Introducing arrays
As programs become more complex,
we notice that they require more variables,
and thus more variable names to hold all necessary values.
We could define:
int x1, x2, x3, x4, x5..... ;
but referring to them in our programs will quickly become unwieldy,
and their actual names may be trying to tell us something.
In particular,
our variables are often related to one another -
they hold data having a physical significance, and the data value held in one
variable is related to the data in another variable.

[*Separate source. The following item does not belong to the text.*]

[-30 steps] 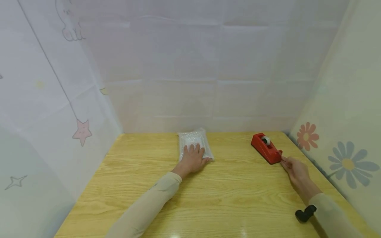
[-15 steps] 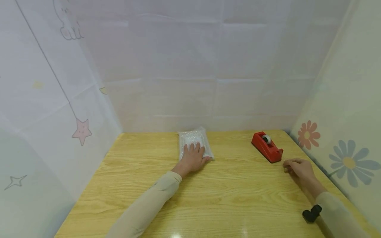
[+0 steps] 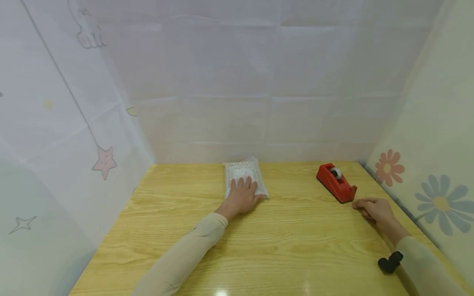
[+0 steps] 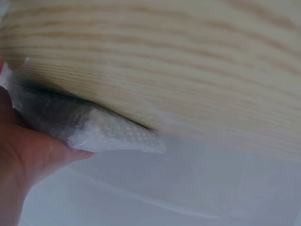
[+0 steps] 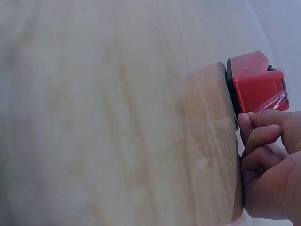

For example, consider a 2-dimensional field,
where each square metre of the field may be identified by its
rows and column coordinates.
We may record each square's altitude, or temperature, or its number of ants:
(0,0) |
(1,0) |
(2,0) |
(3,0) |
(0,1) |
(1,1) |
(2,1) |
(3,1) |
(0,2) |
(1,2) |
(2,2) |
(3,2) |
Like most languages, C provides a simple data structure,
termed an array,
to store and access data where the data items themselves are closely related.
Depending on the context,
different problem domains will describe different kinds of arrays with
different names:
- 1-dimensional arrays are often termed vectors,
- 2-dimensional arrays are often termed matrices
(as in our example, above),
- 3-dimensional arrays are often termed volumes,
and so on.
We'll start with the simple 1-dimensional arrays.
CITS2002 Systems Programming, Lecture 5, p1, 5th August 2024.
1-dimensional arrays
C provides support for 1-dimensional arrays
by allowing us to identify the required data using a single index
into the array.
Syntactically, we use square-brackets to identify that the variable is an
array, and use an integer expression
inside the array to identify which "part" of it we're requiring.
In all cases, an array is only a single variable,
with one or more elements.
Consider the following code:
#define N 20
int myarray[ N ];
int evensum;
evensum = 0;
for(int i=0 ; i < N ; ++i) {
myarray[ i ] = i * 2;
evensum = evensum + myarray[ i ];
}
|
|
What do we learn from this example?
|
CITS2002 Systems Programming, Lecture 5, p2, 5th August 2024.
Initializing 1-dimensional arrays
Like all variables,
arrays should be initialized before we try to access their elements.
We can:
- initialize the elements at run-time,
by executing statements to assign values to the elements:
#define N 5
int myarray[ N ];
....
for(int i=0 ; i < N ; ++i) {
myarray[ i ] = i;
}
|
- we may initialize the values at compile-time,
by telling the compiler what values to initially store in the memory
represented by the array.
We use curly-brackets (braces) to provide the initial values:
#define N 5
int myarray[ N ] = { 0, 1, 2, 3, 4 };
|
- we may initialize the values at compile-time,
by telling the compiler what values to initially store in the memory
represented by the array,
and having the compiler determine the number of elements in the
array(!).
int myarray[ ] = { 0, 1, 2, 3, 4 };
#define N (sizeof(myarray) / sizeof(myarray[0]))
|
- or, we may initialize just the first few values at compile-time,
and have the compiler initialize the rest with zeroes:
#define HUGE 10000
int myarray[ HUGE ] = { 4, 5 };
|
CITS2002 Systems Programming, Lecture 5, p3, 5th August 2024.
Variable-length arrays
All of the examples of 1-dimensional arrays we've seen
have the array's size defined at compile time:
#define N 5
int global_array[ N ];
....
for(int i=0 ; i < N ; ++i) {
int array_in_block[ 100 ];
....
}
|
As the compiler knows the exact amount of memory required,
it may generate more efficient code (in both space and time)
and more secure code.
More generally, an array's size may not be known until run-time.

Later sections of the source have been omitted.